* **Task prompt**
In the listing below, every line with the word "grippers" needs to be copied.

* **Stored data**
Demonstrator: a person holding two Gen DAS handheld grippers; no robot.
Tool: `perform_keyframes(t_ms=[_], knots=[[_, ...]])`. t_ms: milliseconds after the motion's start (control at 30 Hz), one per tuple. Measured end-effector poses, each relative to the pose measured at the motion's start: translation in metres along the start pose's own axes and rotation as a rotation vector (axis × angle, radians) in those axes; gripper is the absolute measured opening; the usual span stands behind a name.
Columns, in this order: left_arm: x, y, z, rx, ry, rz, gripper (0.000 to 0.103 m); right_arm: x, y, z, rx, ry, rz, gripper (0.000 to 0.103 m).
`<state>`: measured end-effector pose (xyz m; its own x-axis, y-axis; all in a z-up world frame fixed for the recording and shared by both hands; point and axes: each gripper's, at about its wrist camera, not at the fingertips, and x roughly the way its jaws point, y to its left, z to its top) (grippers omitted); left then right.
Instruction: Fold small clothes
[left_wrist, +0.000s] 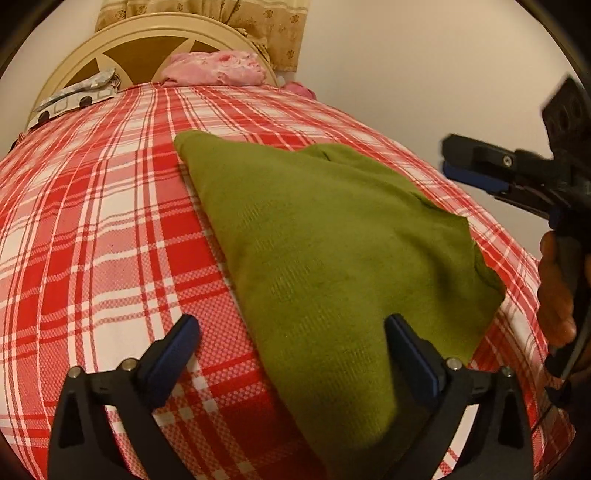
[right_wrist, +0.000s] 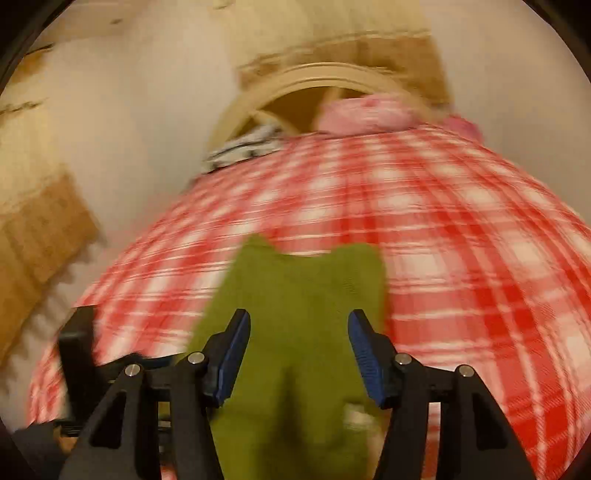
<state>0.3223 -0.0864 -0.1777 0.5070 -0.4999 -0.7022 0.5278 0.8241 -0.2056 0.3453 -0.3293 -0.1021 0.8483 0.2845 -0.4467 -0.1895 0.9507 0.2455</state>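
Note:
An olive green knit garment (left_wrist: 332, 236) lies flat on the red and white plaid bedcover (left_wrist: 92, 221), its near end reaching between my left gripper's jaws. My left gripper (left_wrist: 291, 328) stands wide open just above it, the left pad over the plaid and the right pad over the green cloth, gripping nothing. In the blurred right wrist view the right gripper (right_wrist: 297, 328) is open over the green garment (right_wrist: 295, 295), and its pads do not press on it. One of the right gripper's fingers (left_wrist: 476, 162) shows at the right edge, held by a hand (left_wrist: 554, 288).
A cream headboard (left_wrist: 155, 33) stands at the bed's far end with a pink bundle (left_wrist: 214, 70) and a patterned cloth (left_wrist: 74, 96) against it. A beige curtain (left_wrist: 258, 22) hangs behind. The bed's edge runs close on the right, by a plain wall (left_wrist: 424, 74).

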Motion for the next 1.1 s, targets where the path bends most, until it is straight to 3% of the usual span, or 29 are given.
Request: perform_keyframes(t_ms=[67,133,200,267,367,433,533,633,700,1000,1100], knots=[[0.001,-0.001,0.0,0.005,0.006,0.007,0.103,0.019,0.003,0.002,0.001,0.07,0.034,0.056],[0.001,-0.002,-0.001,0.006,0.01,0.009,0.103,0.048,-0.013,0.002,0.054,0.158,-0.042,0.056],[0.002,-0.003,-0.001,0.009,0.021,0.007,0.103,0.073,-0.04,-0.001,0.158,0.233,-0.064,0.056],[0.003,-0.004,-0.001,0.014,0.025,0.012,0.103,0.083,-0.053,0.003,0.164,0.239,-0.066,0.056],[0.004,-0.002,-0.001,0.005,0.027,0.003,0.103,0.083,-0.037,0.013,0.114,0.281,-0.13,0.056],[0.004,0.001,-0.001,-0.01,0.034,-0.012,0.103,0.07,-0.017,0.017,0.035,0.238,-0.186,0.056],[0.004,0.002,-0.003,-0.018,0.037,-0.021,0.103,0.053,0.017,0.012,-0.055,0.175,-0.114,0.056],[0.004,0.001,-0.003,-0.016,0.04,-0.017,0.103,0.066,0.044,-0.01,-0.166,0.242,-0.096,0.056],[0.006,0.0,-0.003,-0.014,0.052,-0.011,0.103,0.072,0.052,-0.026,-0.239,0.254,-0.147,0.057],[0.005,0.001,-0.004,-0.024,0.05,-0.027,0.103,0.058,0.037,-0.036,-0.231,0.213,-0.097,0.057],[0.004,0.003,-0.003,-0.035,0.045,-0.033,0.103,0.027,0.017,-0.021,-0.149,0.111,-0.073,0.057]])
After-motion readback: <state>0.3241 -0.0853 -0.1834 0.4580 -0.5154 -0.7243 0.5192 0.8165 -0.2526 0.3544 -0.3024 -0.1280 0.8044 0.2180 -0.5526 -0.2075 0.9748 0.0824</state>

* **Answer below**
Demonstrator: a person holding two Gen DAS handheld grippers; no robot.
`<state>`: measured end-effector pose (xyz m; its own x-axis, y-axis; all in a z-up world frame fixed for the recording and shared by both hands; point and axes: each gripper's, at about its wrist camera, not at the fingertips, and x roughly the way its jaws point, y to its left, z to its top) (grippers omitted); left then right.

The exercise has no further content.